§ **REQUIRED ACTION**
Search the data below, and report every line in which "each" occurs.

= = = = =

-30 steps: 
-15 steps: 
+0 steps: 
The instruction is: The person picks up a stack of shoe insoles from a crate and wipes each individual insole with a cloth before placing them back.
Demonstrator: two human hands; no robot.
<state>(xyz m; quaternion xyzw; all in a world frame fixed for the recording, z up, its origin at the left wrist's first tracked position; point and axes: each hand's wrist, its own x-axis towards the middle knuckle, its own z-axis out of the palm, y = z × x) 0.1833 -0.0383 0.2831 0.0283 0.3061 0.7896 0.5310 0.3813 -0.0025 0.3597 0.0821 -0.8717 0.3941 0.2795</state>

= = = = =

§ **EXERCISE ANSWER**
The instruction is: The person picks up a stack of shoe insoles from a crate and wipes each individual insole with a cloth before placing them back.
<state>(xyz m; quaternion xyzw; all in a world frame fixed for the recording, z up, its origin at the left wrist's first tracked position; point and axes: each hand's wrist, its own x-axis towards the middle knuckle, its own z-axis out of the palm, y = z × x) 0.1833 -0.0383 0.2831 0.0283 0.3061 0.7896 0.5310 0.3813 -0.0025 0.3597 0.0821 -0.8717 0.3941 0.2795</state>

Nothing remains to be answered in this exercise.